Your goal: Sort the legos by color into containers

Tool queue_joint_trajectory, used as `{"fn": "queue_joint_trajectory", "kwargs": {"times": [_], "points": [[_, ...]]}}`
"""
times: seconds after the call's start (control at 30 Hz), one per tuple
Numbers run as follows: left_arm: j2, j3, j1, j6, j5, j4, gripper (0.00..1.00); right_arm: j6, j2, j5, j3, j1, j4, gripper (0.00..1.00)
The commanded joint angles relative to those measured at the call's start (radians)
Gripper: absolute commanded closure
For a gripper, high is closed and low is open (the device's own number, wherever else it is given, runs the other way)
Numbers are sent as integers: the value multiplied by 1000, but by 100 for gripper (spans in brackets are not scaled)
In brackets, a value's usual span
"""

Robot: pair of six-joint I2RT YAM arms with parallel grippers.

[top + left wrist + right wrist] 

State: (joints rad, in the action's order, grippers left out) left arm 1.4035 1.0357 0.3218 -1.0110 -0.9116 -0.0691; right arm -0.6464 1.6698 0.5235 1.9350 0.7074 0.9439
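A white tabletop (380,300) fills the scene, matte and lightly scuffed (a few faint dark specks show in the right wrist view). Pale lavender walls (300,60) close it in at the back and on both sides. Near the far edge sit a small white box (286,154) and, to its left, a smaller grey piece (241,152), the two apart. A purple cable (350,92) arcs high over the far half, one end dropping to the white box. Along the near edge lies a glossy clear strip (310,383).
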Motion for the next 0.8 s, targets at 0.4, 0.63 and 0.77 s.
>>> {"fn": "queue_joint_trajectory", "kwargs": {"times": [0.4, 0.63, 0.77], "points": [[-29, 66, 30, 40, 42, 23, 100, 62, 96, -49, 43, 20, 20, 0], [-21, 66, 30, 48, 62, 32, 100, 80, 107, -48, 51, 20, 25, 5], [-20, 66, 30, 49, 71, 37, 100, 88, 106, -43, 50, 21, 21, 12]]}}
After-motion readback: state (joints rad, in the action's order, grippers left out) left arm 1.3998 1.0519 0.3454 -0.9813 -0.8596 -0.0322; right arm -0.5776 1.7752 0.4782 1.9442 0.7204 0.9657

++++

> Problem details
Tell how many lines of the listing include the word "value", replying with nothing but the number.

> Output of the task
2